Thus, this scheme provides a scalable, fast and inexpensive
solution to the problem of single-FPGA logic simulation.
[0148] In summary, SimPLE is characterized by the following:
[0149] the number of processing elements (PEs), each of which can
be a single gate or a more complex gate (such as a combination of
NAND, NOR, OR and NOR). This is referred to as the width of
SimPLE.
[0150] the number of registers in each register file. In our
current implementation, they are distributed such that each
processing element contains its own register file. Such a
distributed register file system allows for fast access as compared
to a large general-purpose, multi-ported register file.
[0151] the number of read ports on each register file.
[0152] the size of each memory bank.
[0153] the span (in terms of PEs) or number of ports of each memory
bank. The number of ports in a memory bank is equal to the number
of PEs the bank spans. Thus, every PE can simultaneously access the
memory banks.
[0154] the size of the memory word. This is the unit of memory
access.
[0155] the memory latency, or the number of cycles it takes to
perform a memory load or a memory store.
[0156] the interconnect latency. This refers to extra registers
inserted in order to pipeline the interconnect (shown as Crossbar
4.3) between two PEs. While placing and routing an instance of
SimPLE on the FPGA, the interconnect is often on the critical path;
therefore inserting registers helps improve the overall clock speed
at the cost of some compilation efficiency.

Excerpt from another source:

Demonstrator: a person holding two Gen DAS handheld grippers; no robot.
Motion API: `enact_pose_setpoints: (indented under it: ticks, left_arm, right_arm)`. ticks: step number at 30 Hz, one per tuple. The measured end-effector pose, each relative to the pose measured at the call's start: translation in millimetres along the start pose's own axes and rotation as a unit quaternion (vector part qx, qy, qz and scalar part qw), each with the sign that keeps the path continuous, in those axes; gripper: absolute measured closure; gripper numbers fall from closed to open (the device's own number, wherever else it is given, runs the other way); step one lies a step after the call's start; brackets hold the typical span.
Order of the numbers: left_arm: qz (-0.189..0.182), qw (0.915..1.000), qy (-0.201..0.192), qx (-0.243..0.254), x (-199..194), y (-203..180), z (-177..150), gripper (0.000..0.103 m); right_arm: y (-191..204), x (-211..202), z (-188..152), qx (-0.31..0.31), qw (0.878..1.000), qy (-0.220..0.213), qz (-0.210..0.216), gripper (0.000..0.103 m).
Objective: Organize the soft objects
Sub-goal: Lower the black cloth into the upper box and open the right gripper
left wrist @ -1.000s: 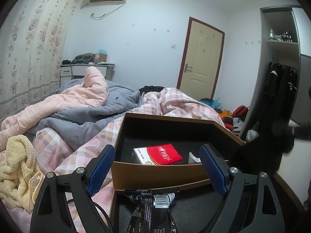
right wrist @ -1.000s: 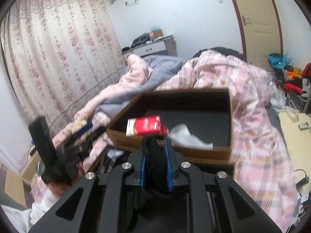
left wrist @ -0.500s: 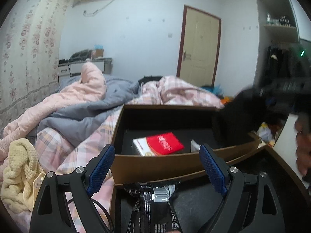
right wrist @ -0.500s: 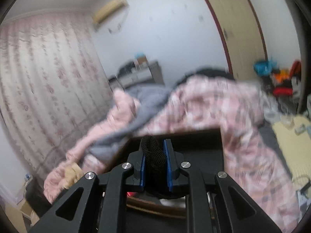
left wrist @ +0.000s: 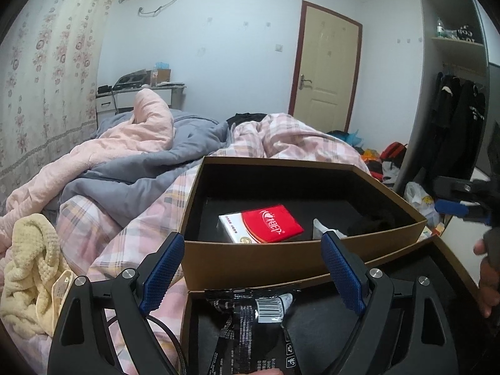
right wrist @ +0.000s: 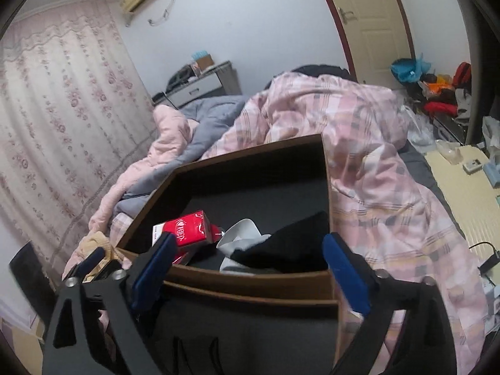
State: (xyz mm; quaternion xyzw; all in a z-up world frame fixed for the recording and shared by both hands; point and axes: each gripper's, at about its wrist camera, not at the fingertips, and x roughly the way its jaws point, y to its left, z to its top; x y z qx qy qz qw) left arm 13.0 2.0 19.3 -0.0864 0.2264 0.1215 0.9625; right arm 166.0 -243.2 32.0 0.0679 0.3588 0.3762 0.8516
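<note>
In the right wrist view my right gripper (right wrist: 250, 272) hangs over the near rim of the brown box (right wrist: 250, 281). Its jaws are opening wide and the pads touch nothing. A black soft cloth (right wrist: 287, 247) lies loose inside the box, on a white item (right wrist: 243, 234) and beside a red packet (right wrist: 184, 228). My left gripper (left wrist: 253, 272) stands open in front of the same box (left wrist: 281, 250), nothing between its fingers. The black cloth (left wrist: 372, 225) shows in the box's right corner. The right gripper (left wrist: 459, 206) appears at that view's right edge.
A second open box nearer me holds a black plastic package (left wrist: 250, 322). A yellow knitted cloth (left wrist: 28, 275) lies on the bed to the left. Pink plaid and grey quilts (left wrist: 140, 168) cover the bed behind the boxes. A hand (left wrist: 487, 281) shows at the right.
The right gripper was shut on the black cloth; its jaws have sprung apart and the cloth now lies in the box. The left gripper stayed open and nearly still.
</note>
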Motion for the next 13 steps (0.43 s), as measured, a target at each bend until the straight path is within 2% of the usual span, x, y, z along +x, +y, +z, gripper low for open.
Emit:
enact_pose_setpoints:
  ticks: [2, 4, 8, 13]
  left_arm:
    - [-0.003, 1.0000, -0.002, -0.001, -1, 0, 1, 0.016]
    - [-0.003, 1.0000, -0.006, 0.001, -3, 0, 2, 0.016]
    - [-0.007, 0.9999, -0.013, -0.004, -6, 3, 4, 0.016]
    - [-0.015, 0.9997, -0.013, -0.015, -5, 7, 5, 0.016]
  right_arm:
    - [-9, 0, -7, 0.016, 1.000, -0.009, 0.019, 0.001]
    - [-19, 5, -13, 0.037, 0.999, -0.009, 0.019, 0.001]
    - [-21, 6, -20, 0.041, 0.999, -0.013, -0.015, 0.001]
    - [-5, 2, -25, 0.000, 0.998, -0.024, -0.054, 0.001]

[0157] Apart from the above configurable parameters, the following
properties of SimPLE are invariant:
[0158] The PEs are simple two-input gates.
[0159] Each register file can only be written by its processing
element or directly from memory while performing a "memory
load".
[0160] Each register file has one extra read port by means of which
it can store to memory.
[0161] A complete interconnect (crossbar) connects every read port
of every register file (except the read port for memory stores) to
the input of every PE in the system.
[0162] 2. Advantages of SimPLE
[0163] SimPLE has several inherent advantages over software
cycle-based simulation and hardware emulators, whether FPGA-based
or otherwise.
[0164] a) Parallelism
[0165] SimPLE can take advantage of the large amount of parallelism
present in cycle-based simulations since several processing
elements can simultaneously execute in a single cycle. This is not
possible in a traditional processor, i.e., a software
implementation.
[0166] b) Register and Memory Access
[0167] The architectural model of the simulation processor offers
easy access to a large number registers, much larger than what is
possible in traditional CPUs. This is important since register may
be accessed in a single cycle. In the event of register spillage
however, the memory banks are within close proximity, permitting
fast memory accesses.
[0168] c) Configurability
[0169] Since SimPLE is a virtual architecture that is configured
onto a generic FPGA, the compiler has the flexibility to target the
most suitable configuration of SimPLE. For instance, some
applications may require more registers and memory, while others
may be favored by more processing elements. Several different
configurations of SimPLE may be precompiled into a library, from
which the compiler can choose the best. This scheme also
circumvents the cumbersome FPGA place and route process each
time.
[0170] d) Scalability
[0171] SimPLE is transparent to the size of the netlist, much like
a software solution. A netlist is compiled into a set of
instructions, any number of which may be executed on SimPLE. Larger
versions of SimPLE provide better performance, while smaller ones
will still simulate the netlist.
[0172] e) Configuration Bandwidth
[0173] Using SimPLE, we get around the small configuration
bandwidths of FPGAs by using the data I/O pins for
instructions.
[0174] f) Partitioning Netlists
[0175] The netlist can be partitioned if it is too large to fit
within the board memory, and each portion transferred separately to
maintain scalability.
[0176] The number of instructions generated increases withthe size
of the netlist. For large netlists, there may be too many
instructions to fit in the board memory. However, this does not
preclude simulation, which proceeds as follows.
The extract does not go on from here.